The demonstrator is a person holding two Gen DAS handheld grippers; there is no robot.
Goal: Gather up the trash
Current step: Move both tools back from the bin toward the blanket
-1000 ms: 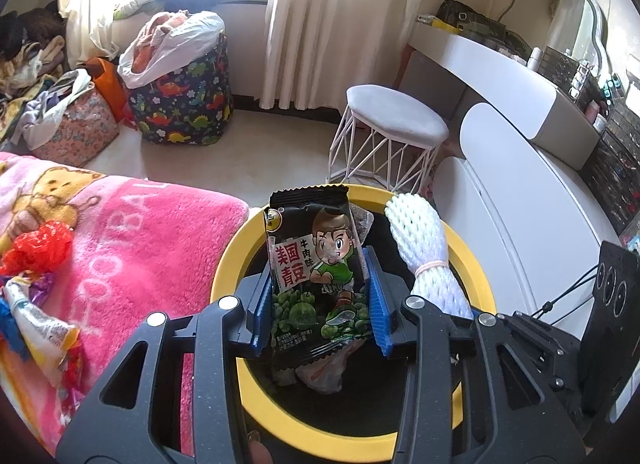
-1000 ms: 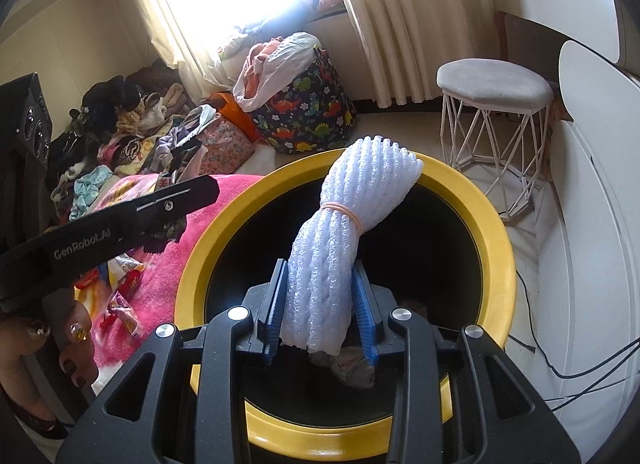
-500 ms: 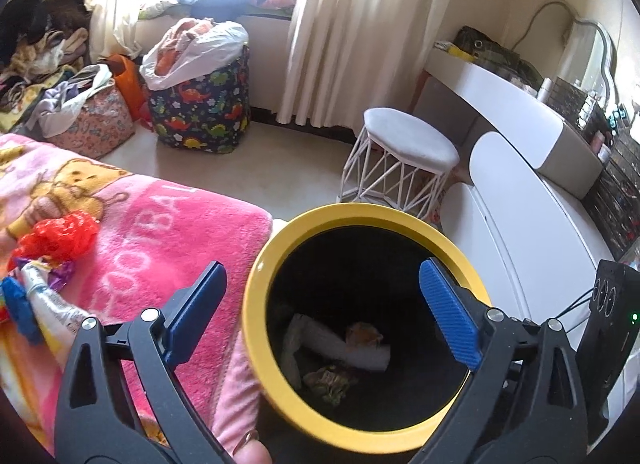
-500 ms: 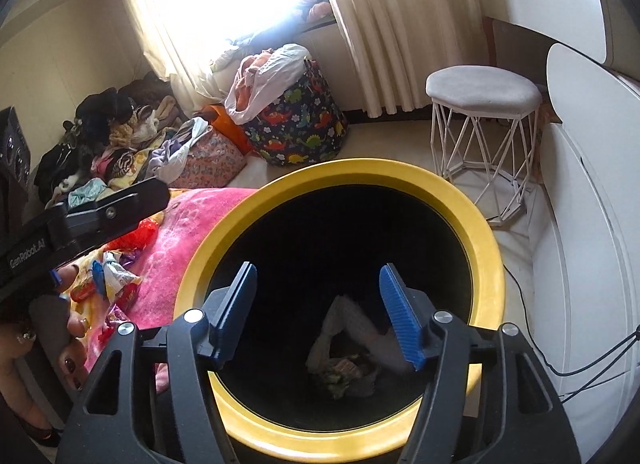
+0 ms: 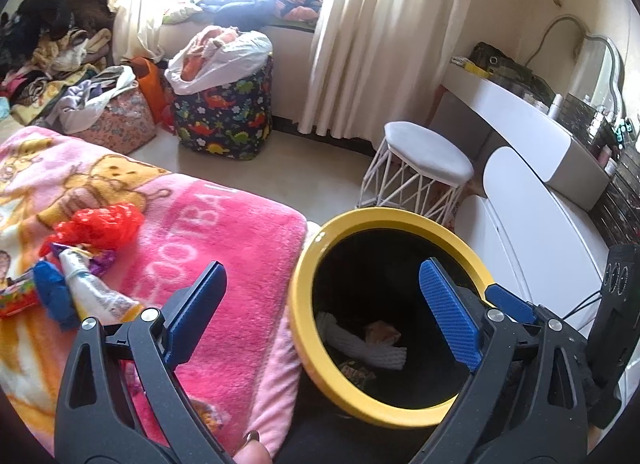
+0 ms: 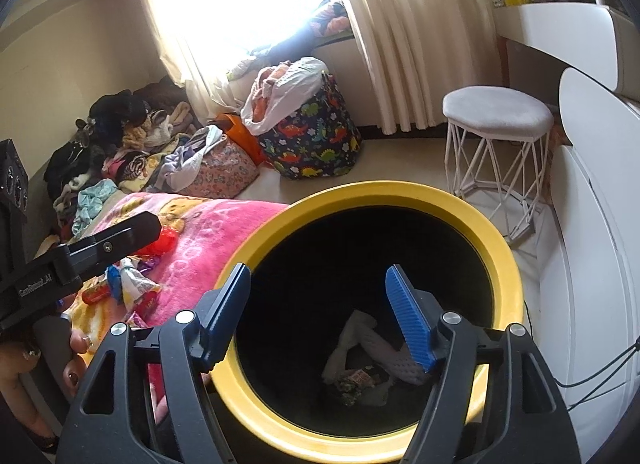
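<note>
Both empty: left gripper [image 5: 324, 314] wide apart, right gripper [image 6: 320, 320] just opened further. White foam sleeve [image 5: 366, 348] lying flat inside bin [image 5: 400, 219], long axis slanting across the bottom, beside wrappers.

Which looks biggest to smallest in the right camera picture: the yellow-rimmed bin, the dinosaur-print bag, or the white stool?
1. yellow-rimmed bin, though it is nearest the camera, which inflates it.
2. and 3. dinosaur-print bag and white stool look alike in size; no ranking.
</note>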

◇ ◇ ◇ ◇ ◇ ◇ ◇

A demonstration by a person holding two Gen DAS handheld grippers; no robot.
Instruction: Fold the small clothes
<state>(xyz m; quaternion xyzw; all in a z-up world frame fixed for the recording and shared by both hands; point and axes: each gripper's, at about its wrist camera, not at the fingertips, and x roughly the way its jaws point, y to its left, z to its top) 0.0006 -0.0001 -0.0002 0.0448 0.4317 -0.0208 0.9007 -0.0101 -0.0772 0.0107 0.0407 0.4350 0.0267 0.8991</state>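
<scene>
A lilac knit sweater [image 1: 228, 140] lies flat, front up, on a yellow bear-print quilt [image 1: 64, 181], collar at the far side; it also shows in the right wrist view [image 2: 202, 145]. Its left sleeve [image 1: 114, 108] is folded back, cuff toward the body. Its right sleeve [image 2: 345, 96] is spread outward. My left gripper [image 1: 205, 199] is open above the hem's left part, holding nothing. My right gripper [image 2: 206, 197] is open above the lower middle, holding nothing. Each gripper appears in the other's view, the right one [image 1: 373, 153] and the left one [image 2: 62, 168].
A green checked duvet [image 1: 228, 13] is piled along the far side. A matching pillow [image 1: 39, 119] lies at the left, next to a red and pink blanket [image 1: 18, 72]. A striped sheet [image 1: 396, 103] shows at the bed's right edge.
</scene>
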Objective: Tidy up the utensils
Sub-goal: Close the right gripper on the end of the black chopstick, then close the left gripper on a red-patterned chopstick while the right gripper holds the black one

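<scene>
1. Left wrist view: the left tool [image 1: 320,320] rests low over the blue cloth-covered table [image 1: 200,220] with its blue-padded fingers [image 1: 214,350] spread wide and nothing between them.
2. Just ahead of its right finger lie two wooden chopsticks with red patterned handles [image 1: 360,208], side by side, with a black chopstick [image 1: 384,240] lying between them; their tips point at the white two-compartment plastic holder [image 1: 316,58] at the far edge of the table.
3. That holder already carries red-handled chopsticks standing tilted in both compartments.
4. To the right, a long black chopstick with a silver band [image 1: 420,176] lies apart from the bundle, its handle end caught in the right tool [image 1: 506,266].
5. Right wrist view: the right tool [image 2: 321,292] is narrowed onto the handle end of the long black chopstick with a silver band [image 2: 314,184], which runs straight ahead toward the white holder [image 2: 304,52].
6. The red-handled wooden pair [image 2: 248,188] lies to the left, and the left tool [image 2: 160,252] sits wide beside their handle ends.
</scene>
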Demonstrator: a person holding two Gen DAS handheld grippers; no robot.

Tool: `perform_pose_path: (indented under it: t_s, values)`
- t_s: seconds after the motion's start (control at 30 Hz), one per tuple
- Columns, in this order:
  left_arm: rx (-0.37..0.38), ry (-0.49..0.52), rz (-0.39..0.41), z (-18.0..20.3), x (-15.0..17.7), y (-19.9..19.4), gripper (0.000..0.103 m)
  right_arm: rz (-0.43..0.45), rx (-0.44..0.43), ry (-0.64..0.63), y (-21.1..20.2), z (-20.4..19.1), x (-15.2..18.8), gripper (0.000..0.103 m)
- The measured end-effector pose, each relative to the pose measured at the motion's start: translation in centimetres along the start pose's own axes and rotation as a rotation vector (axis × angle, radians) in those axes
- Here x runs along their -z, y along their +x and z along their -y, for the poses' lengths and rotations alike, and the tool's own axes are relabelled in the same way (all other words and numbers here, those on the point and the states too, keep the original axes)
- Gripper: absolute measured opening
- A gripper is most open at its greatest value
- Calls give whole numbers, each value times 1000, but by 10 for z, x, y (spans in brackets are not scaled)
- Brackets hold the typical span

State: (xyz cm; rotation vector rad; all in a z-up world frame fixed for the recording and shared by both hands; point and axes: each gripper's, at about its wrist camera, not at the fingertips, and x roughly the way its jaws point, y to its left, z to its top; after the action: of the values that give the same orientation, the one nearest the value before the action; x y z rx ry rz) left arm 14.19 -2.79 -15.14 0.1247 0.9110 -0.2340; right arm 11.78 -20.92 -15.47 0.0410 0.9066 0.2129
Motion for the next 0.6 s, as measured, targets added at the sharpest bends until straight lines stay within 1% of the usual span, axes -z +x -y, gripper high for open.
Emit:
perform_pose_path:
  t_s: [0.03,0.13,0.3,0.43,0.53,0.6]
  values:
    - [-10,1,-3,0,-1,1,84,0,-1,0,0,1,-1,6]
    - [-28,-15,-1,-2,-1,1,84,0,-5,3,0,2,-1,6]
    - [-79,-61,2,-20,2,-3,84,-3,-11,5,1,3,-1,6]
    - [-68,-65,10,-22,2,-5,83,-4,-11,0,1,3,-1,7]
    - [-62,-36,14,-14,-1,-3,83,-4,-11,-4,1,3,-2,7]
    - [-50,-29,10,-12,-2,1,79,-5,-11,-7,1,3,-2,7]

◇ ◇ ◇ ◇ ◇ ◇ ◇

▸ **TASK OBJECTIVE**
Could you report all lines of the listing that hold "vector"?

▸ **RESULT BELOW**
- The measured end-effector pose, each relative to the pose measured at the motion's start: translation in centimetres along the start pose's own axes and rotation as a rotation vector (axis × angle, radians) in those axes
State: (xyz cm; rotation vector rad; all in a z-up world frame fixed for the recording and shared by both hands; point and axes: each gripper's, at about its wrist camera, not at the fingertips, and x roughly the way its jaws point, y to its left, z to its top; after the action: of the values that give the same orientation, the one nearest the value before the action; x y z rx ry rz) left arm 14.19 -2.79 -15.14 0.1247 0.9110 -0.2340; right arm 11.78 -20.92 -15.47 0.0410 0.9066 0.2129

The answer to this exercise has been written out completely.